◆ Stored data
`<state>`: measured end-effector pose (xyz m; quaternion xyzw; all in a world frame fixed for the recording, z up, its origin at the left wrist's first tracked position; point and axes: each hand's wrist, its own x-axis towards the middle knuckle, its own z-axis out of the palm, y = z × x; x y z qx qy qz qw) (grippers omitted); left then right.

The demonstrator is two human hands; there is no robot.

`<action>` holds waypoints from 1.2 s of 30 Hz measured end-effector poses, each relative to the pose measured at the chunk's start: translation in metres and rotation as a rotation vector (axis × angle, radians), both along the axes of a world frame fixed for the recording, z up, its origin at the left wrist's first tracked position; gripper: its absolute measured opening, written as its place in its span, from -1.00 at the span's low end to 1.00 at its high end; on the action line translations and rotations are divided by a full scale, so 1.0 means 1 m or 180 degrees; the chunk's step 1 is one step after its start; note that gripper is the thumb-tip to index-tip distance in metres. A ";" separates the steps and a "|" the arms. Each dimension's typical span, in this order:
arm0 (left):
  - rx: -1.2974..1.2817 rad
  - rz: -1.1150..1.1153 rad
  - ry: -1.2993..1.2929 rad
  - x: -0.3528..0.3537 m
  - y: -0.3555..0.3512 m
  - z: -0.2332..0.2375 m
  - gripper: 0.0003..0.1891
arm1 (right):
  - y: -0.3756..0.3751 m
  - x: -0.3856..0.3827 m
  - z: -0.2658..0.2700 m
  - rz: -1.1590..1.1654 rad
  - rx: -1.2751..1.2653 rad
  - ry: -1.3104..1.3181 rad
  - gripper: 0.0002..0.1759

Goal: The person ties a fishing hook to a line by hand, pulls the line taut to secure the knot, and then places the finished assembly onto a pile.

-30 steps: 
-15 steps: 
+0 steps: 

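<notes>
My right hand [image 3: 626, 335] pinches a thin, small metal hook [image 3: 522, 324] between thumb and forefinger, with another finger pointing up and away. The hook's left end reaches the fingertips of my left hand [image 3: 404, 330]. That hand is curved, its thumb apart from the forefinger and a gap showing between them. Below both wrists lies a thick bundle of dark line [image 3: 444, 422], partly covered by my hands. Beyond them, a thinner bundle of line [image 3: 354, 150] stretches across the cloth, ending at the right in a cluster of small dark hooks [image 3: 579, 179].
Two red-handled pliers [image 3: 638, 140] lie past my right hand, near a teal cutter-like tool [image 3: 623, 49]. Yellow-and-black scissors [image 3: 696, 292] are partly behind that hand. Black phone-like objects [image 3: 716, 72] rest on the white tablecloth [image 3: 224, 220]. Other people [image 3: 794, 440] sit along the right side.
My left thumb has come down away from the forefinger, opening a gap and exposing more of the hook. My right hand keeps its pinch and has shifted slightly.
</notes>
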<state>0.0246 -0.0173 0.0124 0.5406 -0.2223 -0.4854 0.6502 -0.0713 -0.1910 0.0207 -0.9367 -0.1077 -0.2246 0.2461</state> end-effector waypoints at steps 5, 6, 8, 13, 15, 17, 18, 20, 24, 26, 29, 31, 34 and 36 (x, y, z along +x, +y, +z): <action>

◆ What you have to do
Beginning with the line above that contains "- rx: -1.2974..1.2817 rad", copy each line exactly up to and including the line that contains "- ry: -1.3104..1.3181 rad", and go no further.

◆ Answer below
  - rx: -1.2974..1.2817 rad
  - rz: -1.1150..1.1153 rad
  - ry: -1.2993..1.2929 rad
  - x: -0.3528..0.3537 m
  - y: -0.3555..0.3512 m
  - z: -0.2332..0.2375 m
  - gripper: 0.0003..0.1891
arm1 (right):
  - y: -0.3756..0.3751 m
  - x: -0.3856..0.3827 m
  - z: -0.2658..0.2700 m
  - rz: -1.1590..1.1654 rad
  - rx: -1.2751..1.2653 rad
  - ry: -1.3104..1.3181 rad

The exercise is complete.